Часу в первом в больницу привели страшно стонавшего мужика. Оказалось, что он, немного выпивши, пришел к жене, с которой не жил, и стал ломиться к ней в комнату, но она не пускала. Тогда муж, стоя у окна, с бранью и угрозами потребовал, чтобы жена отдала ему серебряные часы с цепочкой и жилетку. Она не отдавала, а насчет брани в долгу не оставалась. В пылу ссоры муж разбил окно и полез в комнату. Жена облила ему лицо серной кислотой.

Часам к 4-м с ближнего гончарного завода привезли совершенно пьяного, бородатого, азартно, бессмысленно ругавшегося мужика с перерубленными топором поясничными позвонками.

В понедельник утром полиция доставила из предместья пятерых парней, изрезанных и изрубленных в пьяной свалке топорами и ножами, а вечером привезли бабу, которую муж избил лампой.
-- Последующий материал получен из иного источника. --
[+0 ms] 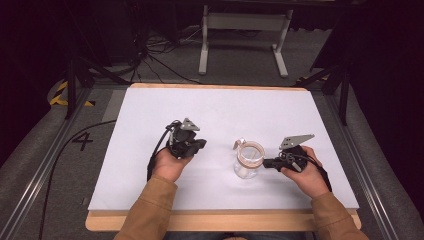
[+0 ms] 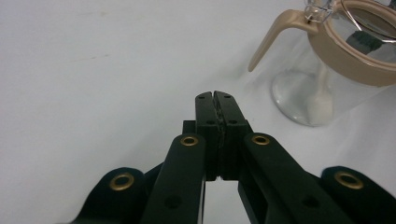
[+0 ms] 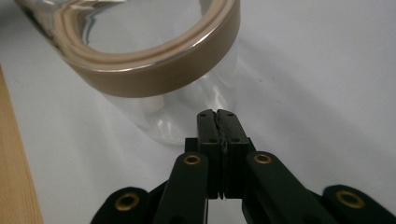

У нее оказалось три переломанных ребра; лицо, грудь, ноги, бедра представляли сплошные кровоподтеки; на голове вспухшая кожа вместе с волосами отстала от черепа.

Врачу приходилось и подавать медицинскую помощь всем больным, и о каждом случае тяжелых увечий уведомлять особой бумагой полицию или следователя.

Только вечером, утомленный физически и измученный нравственно, врач покончил свои дела в больнице.

Между тем праздник только еще начинался, пьянство в городе, в предместье и в окрестных деревнях было в полном разгаре и, по обычаю, должно было продлиться три дня, а потому во все эти дни и ночи приходилось ожидать новых избитых и изувеченных.

В воскресенье на место убийства Ивана Кирильева приехал урядник с двумя стражниками и собрал вещественные доказательства преступления, состоявшие из трех тяжеловесных окровавленных камней. Другие два камня и толстый кол куда-то исчезли, а топор Сашка тогда же после убийства увез с собой.

После обеда становой наведывался в больницу, хотел снять с Ивана допрос, но ничего не добился, так как тот не приходил в себя.

Записав показания Акулины и Катерины, в тот же самый день он вызвал к себе Барбоса и его молотобойца, на которых, как на свидетелей, указали мать и жена Ивана со слов самого кузнеца.